◆ TO DO
Below are the records; copy out every line that holds the word "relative".
==== DATA SECTION ====
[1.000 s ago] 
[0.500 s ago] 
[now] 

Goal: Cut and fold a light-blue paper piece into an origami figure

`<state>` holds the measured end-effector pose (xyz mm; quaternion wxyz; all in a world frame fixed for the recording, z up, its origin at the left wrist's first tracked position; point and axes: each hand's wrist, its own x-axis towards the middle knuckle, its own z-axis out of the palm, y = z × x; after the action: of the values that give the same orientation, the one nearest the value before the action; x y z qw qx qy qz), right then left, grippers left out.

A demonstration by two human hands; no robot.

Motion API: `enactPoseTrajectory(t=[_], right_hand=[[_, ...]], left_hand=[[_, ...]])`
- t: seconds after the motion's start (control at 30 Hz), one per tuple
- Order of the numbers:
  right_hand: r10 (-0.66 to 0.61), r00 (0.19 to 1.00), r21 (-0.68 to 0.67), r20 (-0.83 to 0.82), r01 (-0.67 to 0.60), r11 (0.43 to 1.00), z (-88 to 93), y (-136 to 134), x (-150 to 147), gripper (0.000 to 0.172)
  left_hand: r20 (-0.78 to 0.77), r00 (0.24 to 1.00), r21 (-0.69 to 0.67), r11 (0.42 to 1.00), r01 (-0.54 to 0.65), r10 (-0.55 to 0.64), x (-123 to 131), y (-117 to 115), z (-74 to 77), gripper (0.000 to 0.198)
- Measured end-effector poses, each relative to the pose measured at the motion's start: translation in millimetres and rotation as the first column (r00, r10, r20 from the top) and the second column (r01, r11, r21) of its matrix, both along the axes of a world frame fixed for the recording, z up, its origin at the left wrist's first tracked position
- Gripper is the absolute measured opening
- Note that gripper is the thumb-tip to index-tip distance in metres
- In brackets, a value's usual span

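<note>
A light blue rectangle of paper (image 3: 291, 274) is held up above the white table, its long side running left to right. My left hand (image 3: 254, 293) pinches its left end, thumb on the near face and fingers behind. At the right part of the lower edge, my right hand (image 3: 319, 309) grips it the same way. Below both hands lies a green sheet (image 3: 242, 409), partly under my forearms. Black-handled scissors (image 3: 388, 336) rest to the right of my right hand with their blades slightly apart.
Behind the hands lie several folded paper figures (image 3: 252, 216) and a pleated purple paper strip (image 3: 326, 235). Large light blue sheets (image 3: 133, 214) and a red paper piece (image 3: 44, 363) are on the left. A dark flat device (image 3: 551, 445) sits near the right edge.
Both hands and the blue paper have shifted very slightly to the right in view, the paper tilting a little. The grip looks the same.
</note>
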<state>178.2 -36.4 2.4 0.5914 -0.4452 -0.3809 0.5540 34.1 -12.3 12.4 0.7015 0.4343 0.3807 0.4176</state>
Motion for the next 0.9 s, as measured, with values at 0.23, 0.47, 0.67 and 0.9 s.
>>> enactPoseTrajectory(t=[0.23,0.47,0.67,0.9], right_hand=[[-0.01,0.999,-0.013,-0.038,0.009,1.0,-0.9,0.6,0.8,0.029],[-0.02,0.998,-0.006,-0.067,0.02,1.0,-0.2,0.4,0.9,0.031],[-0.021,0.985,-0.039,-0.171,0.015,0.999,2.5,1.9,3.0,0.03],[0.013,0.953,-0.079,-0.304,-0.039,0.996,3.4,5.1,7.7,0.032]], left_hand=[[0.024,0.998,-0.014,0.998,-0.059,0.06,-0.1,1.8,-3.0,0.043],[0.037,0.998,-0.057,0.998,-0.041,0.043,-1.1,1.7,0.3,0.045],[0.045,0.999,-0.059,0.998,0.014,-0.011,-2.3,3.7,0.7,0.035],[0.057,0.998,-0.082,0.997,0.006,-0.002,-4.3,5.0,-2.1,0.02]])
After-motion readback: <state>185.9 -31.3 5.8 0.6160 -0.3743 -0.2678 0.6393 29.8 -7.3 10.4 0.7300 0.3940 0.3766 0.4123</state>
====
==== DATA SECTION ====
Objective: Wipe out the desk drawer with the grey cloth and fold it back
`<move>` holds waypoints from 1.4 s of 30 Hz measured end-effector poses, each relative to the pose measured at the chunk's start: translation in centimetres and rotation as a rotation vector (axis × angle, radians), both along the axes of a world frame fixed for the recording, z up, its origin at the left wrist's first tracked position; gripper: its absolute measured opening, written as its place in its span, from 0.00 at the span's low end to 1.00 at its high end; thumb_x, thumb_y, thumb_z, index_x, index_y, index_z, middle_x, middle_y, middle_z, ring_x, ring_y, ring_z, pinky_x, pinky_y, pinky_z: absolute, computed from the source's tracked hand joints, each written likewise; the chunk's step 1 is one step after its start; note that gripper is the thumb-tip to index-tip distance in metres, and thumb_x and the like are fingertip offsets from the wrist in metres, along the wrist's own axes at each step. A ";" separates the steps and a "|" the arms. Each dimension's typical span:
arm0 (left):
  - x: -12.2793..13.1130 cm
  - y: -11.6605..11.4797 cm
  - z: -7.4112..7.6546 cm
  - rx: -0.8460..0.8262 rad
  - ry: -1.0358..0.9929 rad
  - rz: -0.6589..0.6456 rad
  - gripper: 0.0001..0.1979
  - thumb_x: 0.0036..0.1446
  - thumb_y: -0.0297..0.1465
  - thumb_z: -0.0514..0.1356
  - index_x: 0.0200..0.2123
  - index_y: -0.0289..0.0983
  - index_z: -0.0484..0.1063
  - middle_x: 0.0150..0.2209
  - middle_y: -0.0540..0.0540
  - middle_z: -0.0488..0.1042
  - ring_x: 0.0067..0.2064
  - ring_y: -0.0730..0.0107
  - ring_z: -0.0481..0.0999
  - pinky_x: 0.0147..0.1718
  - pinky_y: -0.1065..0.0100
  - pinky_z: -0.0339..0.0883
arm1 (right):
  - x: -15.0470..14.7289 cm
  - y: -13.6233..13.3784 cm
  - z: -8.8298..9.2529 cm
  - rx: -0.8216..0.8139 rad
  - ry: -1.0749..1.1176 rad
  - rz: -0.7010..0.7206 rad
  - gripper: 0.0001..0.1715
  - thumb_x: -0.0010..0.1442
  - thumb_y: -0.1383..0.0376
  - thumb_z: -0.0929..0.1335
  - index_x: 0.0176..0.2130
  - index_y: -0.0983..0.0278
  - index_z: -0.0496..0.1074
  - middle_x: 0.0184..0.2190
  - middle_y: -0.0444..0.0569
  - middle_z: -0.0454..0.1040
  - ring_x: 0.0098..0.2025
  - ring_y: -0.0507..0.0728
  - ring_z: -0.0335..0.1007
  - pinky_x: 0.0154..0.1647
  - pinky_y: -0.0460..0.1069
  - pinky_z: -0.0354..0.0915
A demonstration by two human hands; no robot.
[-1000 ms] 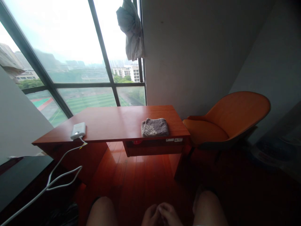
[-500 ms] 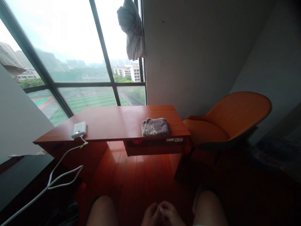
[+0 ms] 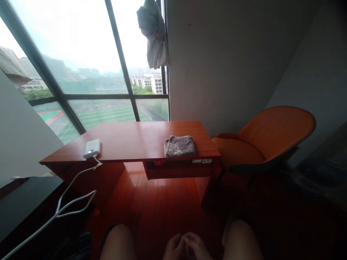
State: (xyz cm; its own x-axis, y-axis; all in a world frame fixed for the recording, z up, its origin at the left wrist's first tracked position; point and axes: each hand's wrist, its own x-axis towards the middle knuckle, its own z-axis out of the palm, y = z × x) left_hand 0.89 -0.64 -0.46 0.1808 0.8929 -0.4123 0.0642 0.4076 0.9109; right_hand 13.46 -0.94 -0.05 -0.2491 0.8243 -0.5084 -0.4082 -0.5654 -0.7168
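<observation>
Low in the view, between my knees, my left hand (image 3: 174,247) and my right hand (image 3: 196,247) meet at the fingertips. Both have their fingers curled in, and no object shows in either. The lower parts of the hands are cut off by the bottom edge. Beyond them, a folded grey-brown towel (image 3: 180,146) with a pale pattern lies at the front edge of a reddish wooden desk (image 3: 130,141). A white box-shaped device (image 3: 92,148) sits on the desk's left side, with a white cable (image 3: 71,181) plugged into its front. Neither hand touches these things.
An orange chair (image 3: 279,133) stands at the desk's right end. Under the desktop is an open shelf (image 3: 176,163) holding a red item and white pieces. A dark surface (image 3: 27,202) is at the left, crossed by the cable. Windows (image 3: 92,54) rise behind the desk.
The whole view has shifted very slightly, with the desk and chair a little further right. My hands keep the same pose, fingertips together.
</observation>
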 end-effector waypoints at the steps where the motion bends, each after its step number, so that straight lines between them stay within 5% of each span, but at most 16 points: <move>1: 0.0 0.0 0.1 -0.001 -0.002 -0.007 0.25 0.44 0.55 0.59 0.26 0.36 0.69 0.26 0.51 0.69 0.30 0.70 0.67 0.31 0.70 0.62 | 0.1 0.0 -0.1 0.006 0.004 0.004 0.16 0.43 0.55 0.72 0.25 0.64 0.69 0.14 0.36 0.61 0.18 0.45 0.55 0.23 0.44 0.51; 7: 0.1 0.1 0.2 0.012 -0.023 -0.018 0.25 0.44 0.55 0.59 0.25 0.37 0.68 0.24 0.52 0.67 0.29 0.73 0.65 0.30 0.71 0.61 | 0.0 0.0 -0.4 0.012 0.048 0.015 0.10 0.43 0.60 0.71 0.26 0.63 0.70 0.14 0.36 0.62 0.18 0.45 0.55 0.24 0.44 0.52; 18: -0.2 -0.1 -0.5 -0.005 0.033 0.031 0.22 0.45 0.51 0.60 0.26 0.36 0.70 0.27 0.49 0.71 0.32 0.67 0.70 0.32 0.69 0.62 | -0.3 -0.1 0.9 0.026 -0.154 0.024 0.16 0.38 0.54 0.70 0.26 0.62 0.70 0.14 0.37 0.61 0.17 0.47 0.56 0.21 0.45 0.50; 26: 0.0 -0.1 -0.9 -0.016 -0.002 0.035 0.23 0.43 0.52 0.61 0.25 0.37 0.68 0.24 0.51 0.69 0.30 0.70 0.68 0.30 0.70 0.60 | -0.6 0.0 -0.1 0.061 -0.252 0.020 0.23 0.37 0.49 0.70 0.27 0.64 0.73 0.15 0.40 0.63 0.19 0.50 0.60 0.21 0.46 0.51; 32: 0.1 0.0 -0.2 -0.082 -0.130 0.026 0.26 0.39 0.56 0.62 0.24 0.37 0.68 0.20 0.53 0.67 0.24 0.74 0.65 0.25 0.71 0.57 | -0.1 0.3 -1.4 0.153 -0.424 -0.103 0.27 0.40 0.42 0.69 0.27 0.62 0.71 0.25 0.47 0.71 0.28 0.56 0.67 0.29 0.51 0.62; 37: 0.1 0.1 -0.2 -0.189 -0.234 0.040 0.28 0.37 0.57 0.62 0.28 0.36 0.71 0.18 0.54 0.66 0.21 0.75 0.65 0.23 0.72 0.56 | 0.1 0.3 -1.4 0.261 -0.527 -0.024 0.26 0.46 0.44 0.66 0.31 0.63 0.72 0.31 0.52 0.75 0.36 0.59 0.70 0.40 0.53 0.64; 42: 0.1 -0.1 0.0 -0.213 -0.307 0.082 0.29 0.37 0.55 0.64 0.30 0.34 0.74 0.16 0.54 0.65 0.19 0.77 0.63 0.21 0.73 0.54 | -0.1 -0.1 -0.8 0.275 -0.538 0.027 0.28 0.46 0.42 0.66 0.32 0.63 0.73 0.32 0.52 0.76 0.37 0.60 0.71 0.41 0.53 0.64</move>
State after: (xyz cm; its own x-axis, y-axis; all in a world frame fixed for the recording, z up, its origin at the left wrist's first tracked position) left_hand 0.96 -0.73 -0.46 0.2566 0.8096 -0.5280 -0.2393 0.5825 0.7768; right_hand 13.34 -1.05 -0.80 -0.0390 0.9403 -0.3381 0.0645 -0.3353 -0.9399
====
◆ RESPONSE BELOW
- Measured end-effector poses, each relative to the pose measured at the motion's start: translation in millimetres and rotation as the first column (r00, r10, r20 from the top) and the second column (r01, r11, r21) of its matrix, both along the axes of a world frame fixed for the recording, z up, its origin at the left wrist's first tracked position
`<move>` holds waypoints from 1.4 s of 30 Hz measured end-effector poses, each relative to the pose measured at the chunk's start: translation in centimetres and rotation as a rotation vector (axis × angle, radians), both along the axes of a world frame fixed for the recording, z up, its origin at the left wrist's first tracked position; gripper: its absolute measured opening, written as its place in its span, from 0.00 at the span's low end to 1.00 at its high end; thumb_x, thumb_y, thumb_z, index_x, index_y, index_z, middle_x, middle_y, middle_z, ring_x, ring_y, ring_z, pinky_x, pinky_y, pinky_z: absolute, computed from the source's tracked hand joints, each written likewise; the chunk's step 1 is one step after its start; note that gripper is the thumb-tip to index-tip distance in metres, and thumb_x and the like are fingertip offsets from the wrist in metres, along the wrist's own axes at each step. A ";" separates the steps and a "|" the arms. Each dimension's typical span:

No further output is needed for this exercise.